RECORDED INFORMATION:
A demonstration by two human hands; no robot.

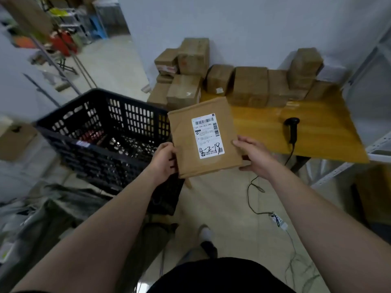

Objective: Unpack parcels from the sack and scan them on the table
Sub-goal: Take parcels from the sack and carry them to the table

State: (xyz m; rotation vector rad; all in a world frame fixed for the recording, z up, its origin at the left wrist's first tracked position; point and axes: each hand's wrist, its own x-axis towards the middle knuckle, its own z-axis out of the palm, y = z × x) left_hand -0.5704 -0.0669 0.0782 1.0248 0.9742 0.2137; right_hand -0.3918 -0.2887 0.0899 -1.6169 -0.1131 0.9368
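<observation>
1. Now, both arms reach out in front, bare forearms running up from the bottom corners. The left hand [164,160] clamps the lower left edge of the parcel [184,136], thumb on the top face.
2. The right hand [254,155] pinches the lower right edge, thumb on top and fingers curled beneath.
3. The parcel is a flat brown package held in the air between the black crate [101,127] and the near corner of the desk [321,132]. Its white label [208,136] faces up.
4. The count: two hands, one held parcel, one label, one crate and one black scanner [293,129] lying on the desk, well apart from the parcel.
5. Brown boxes [249,85] line the back of the desk and stack up at its left end. There are about ten, though blur merges their edges and the number is not sure.
6. Hard to read: the label's print is too small, but the handwritten "4-2-18" is clear. The fingers under the parcel are hidden.
7. The crate's contents are a dark blur. Crumpled grey-green fabric [63,208] lies at lower left; I cannot tell whether it is the sack.
</observation>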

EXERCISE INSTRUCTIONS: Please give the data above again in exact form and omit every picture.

RESULT FOR THIS TASK:
A demonstration by two human hands; no robot.


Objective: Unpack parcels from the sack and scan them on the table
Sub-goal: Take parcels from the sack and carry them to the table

State: (xyz m; rotation vector rad; all in a world frame fixed for the recording, z up, its origin at the left wrist's first tracked position; point and axes: each hand's wrist, its own x-axis towards the middle knuckle, its own z-axis out of the palm, y = z × x) left_hand -0.5704 -0.0669 0.0782 1.0248 0.9742 0.2137; right_hand -0.3918 -0.2887 0.0899 -1.6169 -0.1131 0.9368
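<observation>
1. Now, both arms reach out in front, bare forearms running up from the bottom corners. The left hand [164,160] clamps the lower left edge of the parcel [184,136], thumb on the top face.
2. The right hand [254,155] pinches the lower right edge, thumb on top and fingers curled beneath.
3. The parcel is a flat brown package held in the air between the black crate [101,127] and the near corner of the desk [321,132]. Its white label [208,136] faces up.
4. The count: two hands, one held parcel, one label, one crate and one black scanner [293,129] lying on the desk, well apart from the parcel.
5. Brown boxes [249,85] line the back of the desk and stack up at its left end. There are about ten, though blur merges their edges and the number is not sure.
6. Hard to read: the label's print is too small, but the handwritten "4-2-18" is clear. The fingers under the parcel are hidden.
7. The crate's contents are a dark blur. Crumpled grey-green fabric [63,208] lies at lower left; I cannot tell whether it is the sack.
</observation>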

The exercise is finished and nothing remains.